A dark chapter in Canadian history is remembered
Sean Chase/Daily Observer A moment of silence is observed at the Renfrew County Women’s Monument. Ceremonies marking the National Day of Remembrance and Action on Violence Against Women were held at the monument in Petawawa Wednesday morning.
PETAWAWA – It was a bitterly cold December morning as area residents gathered here Wednesday to not only mark a dark chapter in Canadian history but remember the lives of 23 area women whose lives ended so tragically.
Drawing into a circle in front of the Renfrew County Women’s Monument, a small crowd paused to commemorate the loss of the 14 female engineering students gunned down at Montreal’s L'Ecole Polytechnique 28 years ago as part of the National Day of Remembrance and Action on Violence Against Women.
As their names were called, red roses were laid at the base of the monument for Genevieve Bergeron, 21; Helene Colgan, 23; Nathalie Croteau, 23; Barbara Daigneault, 22; Anne-Marie Edward, 21; Maud Haviernick, 29; Maryse Laganiere, 25; Maryse Leclair, 23; Anne-Marie Lemay, 27; Sonia Pelletier, 23; Michele Richard, 21; Annie St-Arneault, 23; Annie Turcotte, 21 and Barbara Klucznik-Widajewicz, 31. One by one the roses were quietly laid at the foot of the three eight-foot sculptures depicting three women.
Organizers also read out the names of women murdered in Ontario this year. Adding to the poignancy of this year's ceremony was the bittersweet knowledge that the killer of Anastasia Kuzyk, Nathalie Warmerdam and Carol Culleton would soon receive justice in a Pembroke courtroom that very day.
“Dc. 6, 1989 was a real wake-up call in terms of violence against women in Canada,” JoAnne Brooks, director of the Women's Sexual Assault Centre of Renfrew County. “We gather every year to honour and remember the 14 women who were murdered.”
Addressing the ceremony, lawyer Pam Cross, the massacre at L'Ecole Polytechnique by a lone gunman was an event that catapulted the hidden reality of violence against women into news headlines across Canada and around the world. Reflecting on the issue as it stands now, Cross questioned whether Ontario's Sexual Violence and Harassment Plan, intended to address sexual violence on university and college campuses, will matter if there is no accountability to ensure it is properly implemented.
Cross asked if the National Inquiry into Missing and Murdered Indigenous Women and Girls will make a difference. She also pointed to the current scandal overwhelming Hollywood in which high-profile actors and producers are being outed for sexual predation. She wondered aloud why the media has not focused on those women who are still not safe to speak out about the sexual violence they have been subjected to.
“The Harvey Weinstein phenomenon opens the door to discussions about male power that need to happen,” said Cross noting such a conversation has already began in Canada with the Jian Ghomeshi trial. She added grief and rage are two emotions that will always be connected with this tragic day.
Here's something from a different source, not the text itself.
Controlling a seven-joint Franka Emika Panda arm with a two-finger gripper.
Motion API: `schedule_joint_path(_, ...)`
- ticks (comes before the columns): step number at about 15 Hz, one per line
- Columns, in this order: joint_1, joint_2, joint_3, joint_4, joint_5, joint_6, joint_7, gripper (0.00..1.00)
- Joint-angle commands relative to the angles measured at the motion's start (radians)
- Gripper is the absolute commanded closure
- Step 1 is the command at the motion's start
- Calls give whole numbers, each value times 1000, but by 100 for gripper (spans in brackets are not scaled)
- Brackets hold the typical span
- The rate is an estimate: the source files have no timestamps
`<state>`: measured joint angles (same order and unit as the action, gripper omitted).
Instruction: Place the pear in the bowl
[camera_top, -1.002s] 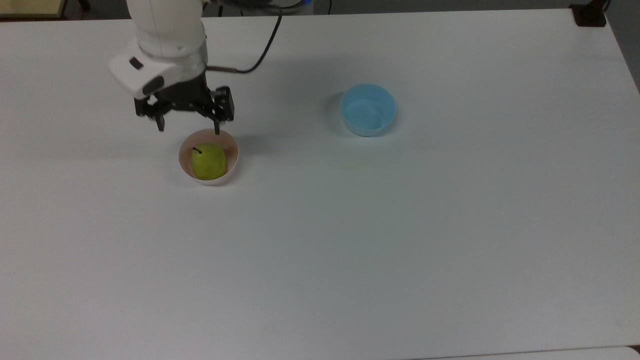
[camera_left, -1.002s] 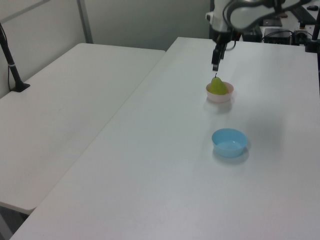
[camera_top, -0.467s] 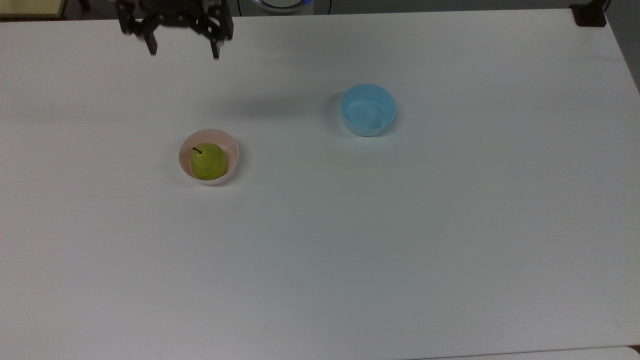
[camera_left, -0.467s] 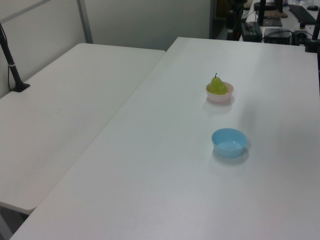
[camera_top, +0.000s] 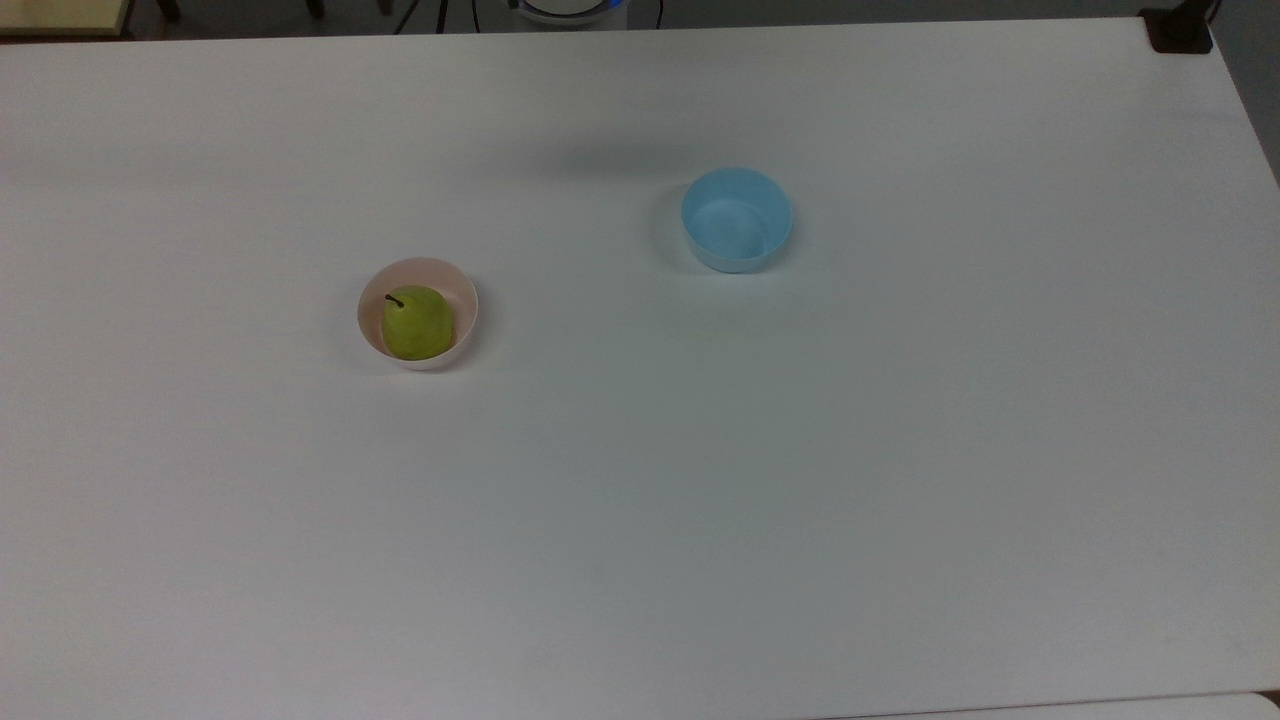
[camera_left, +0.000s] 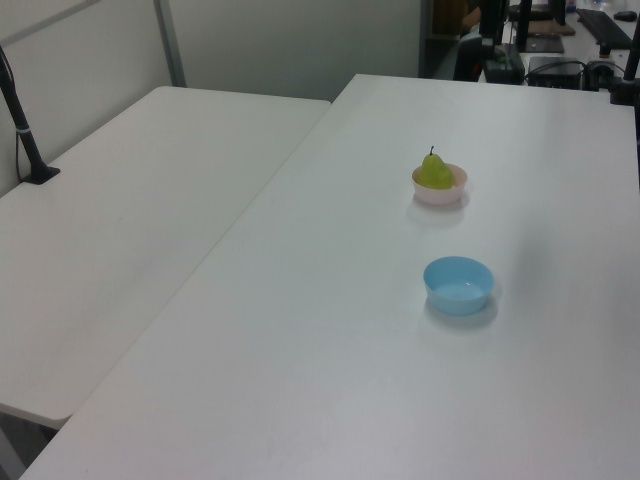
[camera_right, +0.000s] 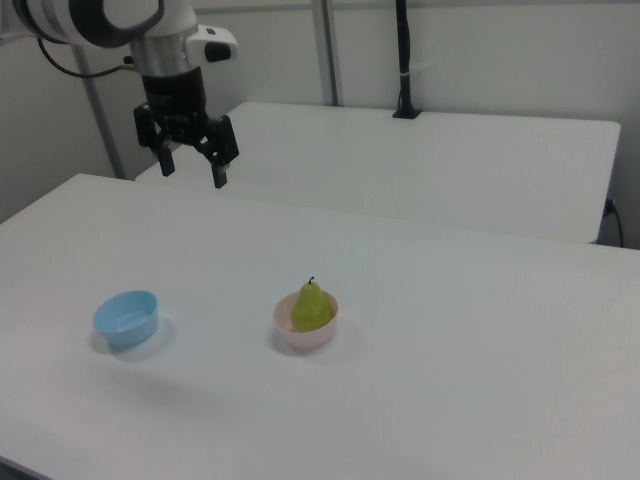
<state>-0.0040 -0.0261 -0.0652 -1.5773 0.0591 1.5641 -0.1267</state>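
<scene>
- Two bowls are sitting on the white table (camera_top: 640, 520): the light blue bowl (camera_top: 736, 219) is lying empty, well apart from the bowl (camera_top: 417, 314).
- The pear (camera_top: 417, 322) is resting upright inside it, so the task looks complete.
- The gripper (camera_right: 189, 159), jaws spread and empty, is now hanging high and far back, having risen off the bowl within the last second.

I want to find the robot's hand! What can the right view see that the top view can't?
The right view has the gripper, open and empty, hanging high above the table's far edge, plus a second white table behind. The top view looks straight down into the blue bowl, which has nothing in it. Both show the pear standing stem-up in the pink bowl on the big white table.
</scene>
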Motion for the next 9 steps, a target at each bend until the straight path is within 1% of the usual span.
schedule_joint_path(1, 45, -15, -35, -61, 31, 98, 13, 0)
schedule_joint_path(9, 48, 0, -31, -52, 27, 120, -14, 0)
“Grief at the ongoing violence to which women everywhere in the world are subjected. Rage at how little we have been able to change that reality,” Cross said. “In this beautiful and peaceful spot, let us first take the time to grieve, as we remember the women we know and the women we don't know whose lives have been affected by male violence.”
A white rose was later laid in honour of missing and murdered aboriginal women, while a rose was placed to remember those women still living with violence.